In order to compete with its leaner Chinese rivals who are releasing cheaper vehicles to compete with them on their home ground, Europe’s automakers and their already overworked suppliers are in for a challenging year as they scramble to reduce costs for electric models.
How much more Europe’s automakers can extract from suppliers who have already begun to lay off employees is a major question, as many smaller businesses have been severely impacted by supply chain problems during the pandemic.
This week, the Geneva auto show—which is returning this week after a four-year break due to the pandemic—will include a striking demonstration of the differences between Europe’s legacy automakers and more EV-focused Chinese manufacturers.
The only significant corporations hosting press conferences are China’s SAIC and BYD and
France’s Renault, two of several European-focused automakers.
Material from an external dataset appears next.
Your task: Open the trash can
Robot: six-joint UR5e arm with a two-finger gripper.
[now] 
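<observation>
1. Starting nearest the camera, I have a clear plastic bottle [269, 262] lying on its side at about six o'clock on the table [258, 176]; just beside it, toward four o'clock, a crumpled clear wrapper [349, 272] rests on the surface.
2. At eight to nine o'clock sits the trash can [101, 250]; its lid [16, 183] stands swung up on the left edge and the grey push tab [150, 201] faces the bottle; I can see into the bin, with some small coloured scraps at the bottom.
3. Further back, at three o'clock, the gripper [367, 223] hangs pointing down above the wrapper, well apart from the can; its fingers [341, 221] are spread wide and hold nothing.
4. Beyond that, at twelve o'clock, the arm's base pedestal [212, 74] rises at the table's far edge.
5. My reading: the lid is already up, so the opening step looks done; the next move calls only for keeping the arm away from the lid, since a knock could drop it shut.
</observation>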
SAIC’s MG brand will present its M3 hybrid, while Renault will introduce its all-electric R5. In the meantime, the Seal sedan from BYD has made it to the Car of the Year shortlist. Should it triumph, it would be the inaugural Chinese model to get the esteemed accolade.
About the established European automakers and their Chinese competitors, Nick Parker, a partner and managing director at consulting firm AlixPartners, remarked, “They really are like chalk and cheese.”
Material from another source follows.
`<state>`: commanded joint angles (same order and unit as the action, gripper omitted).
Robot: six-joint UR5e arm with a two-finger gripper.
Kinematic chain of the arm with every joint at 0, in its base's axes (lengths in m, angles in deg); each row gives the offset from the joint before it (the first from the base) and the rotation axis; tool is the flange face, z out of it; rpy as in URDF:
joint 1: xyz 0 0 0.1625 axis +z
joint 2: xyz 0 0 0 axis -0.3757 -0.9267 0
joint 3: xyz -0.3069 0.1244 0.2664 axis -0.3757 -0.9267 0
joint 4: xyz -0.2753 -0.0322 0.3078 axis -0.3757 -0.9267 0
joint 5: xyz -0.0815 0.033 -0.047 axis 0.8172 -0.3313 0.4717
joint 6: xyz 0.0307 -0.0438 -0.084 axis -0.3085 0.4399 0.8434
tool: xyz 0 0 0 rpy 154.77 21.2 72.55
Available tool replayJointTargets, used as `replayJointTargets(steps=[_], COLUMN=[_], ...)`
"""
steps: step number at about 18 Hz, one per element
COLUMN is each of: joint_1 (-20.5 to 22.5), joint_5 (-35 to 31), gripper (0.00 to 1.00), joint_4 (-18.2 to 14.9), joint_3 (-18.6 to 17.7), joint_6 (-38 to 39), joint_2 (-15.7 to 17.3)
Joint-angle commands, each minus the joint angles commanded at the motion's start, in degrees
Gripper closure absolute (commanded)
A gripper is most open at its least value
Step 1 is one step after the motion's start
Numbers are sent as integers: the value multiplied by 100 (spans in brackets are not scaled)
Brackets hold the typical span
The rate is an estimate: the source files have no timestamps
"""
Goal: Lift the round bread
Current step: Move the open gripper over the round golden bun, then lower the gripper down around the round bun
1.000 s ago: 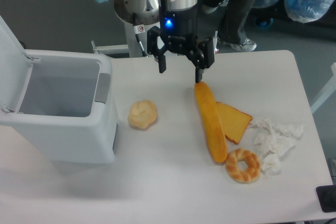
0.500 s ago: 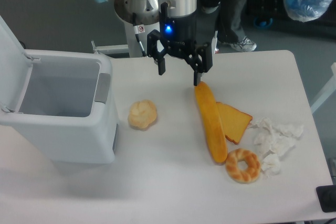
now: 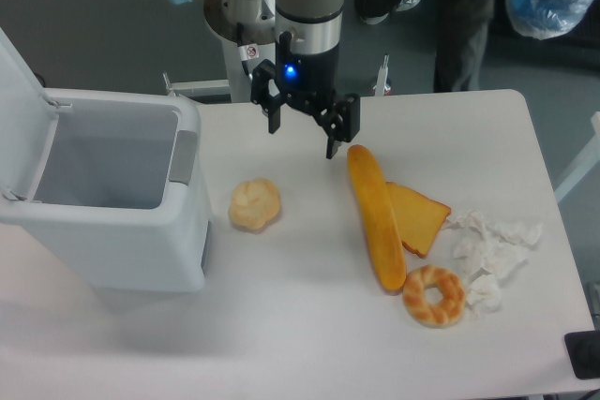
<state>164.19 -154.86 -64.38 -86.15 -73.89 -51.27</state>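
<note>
Now: approach step | claw (image 3: 303, 138) spread apart, empty, above tabletop (image 3: 487, 138) | round bread (image 3: 255, 204) lies beside bin (image 3: 112, 231), below-left of claw | next: shift over bun, descend.

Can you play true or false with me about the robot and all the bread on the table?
1. The gripper is holding the round bread. False: it is open and empty, above the table.
2. The white bin has its lid open. True.
3. The bagel sits next to the bin. False: it lies at the near end of the baguette, far from the bin.
4. The round bread lies between the bin and the baguette. True.
5. Crumpled white paper lies beside the bagel. True.
</note>
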Motion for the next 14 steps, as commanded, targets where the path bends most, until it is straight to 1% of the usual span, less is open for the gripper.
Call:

European automakers rely on outside suppliers and maintain distinct supply chains for their fossil fuel and electric vehicles, whereas their Chinese competitors are largely vertically integrated, producing nearly all of their products internally and maintaining low costs.
They can undercut their competition in Europe thanks to this. The starting price of BYD’s electric Dolphin hatchback in the UK is 25,490 pounds ($32,300), which is almost 27% less than the ID.3 model from Volkswagen. Tesla operates similarly.
European automakers’ profit margins may be “heavily challenged” going future as a result of chasing those competitors because there is only so much that they can get from outside suppliers, according to Parker of AlixPartners.
A slower-than-anticipated transition to electric vehicles has compounded the dilemma, leaving legacy automakers with two supply networks. This week’s data revealed a 42.3% decline in EU fully electric car sales in January compared to December.
This month, Mercedes lowered estimates for EV demand and announced that it will refresh its conventional portfolio well into the next ten years. Renault and Stellantis, on the other hand, emphasised their efforts to reduce the cost of EVs.
Going one step further, Carlos Tavares, CEO of Stellantis, has informed suppliers that they must contribute a commensurate amount towards cost reduction, as purchased materials account for 85% of EV expenses.
“I am translating that reality to my partners: If you don’t do your part of the job, then you exclude yourself,” he said.
Pricing for nickel and aluminium have also increased this week as Western nations have added more sanctions against Moscow, underscoring the ongoing threats to the pricing of raw commodities even if the two metals were not specifically mentioned.
The impact of cost reductions is already being felt by many legacy suppliers; Forvia, Continental, and Bosch have all recently announced or warned of layoffs, and more are anticipated.
During the recent shortage of semi-conductors, automakers concentrated production on higher-margin models to protect their profits, but this resulted in lower revenue and less upside for their suppliers.
Experts in the field now state that well-capitalized larger suppliers can adjust to the new situation, but they also caution against ignoring the fact that many smaller suppliers, such as Germany’s Allgaier, which declared bankruptcy in July, are at risk.
Therefore, in order to compete with China, European automakers must strike a careful balance between keeping costs down and not overstretching their suppliers. Automotive dealer services company Cox Automotive’s Philip Nothard, director of insight, thinks automakers would even need to intervene to save their faltering suppliers.
“The risk is if (European automakers) try and screw those suppliers down too much, they’ll either push them into administration or they’ll push them into seeking different markets,” he stated.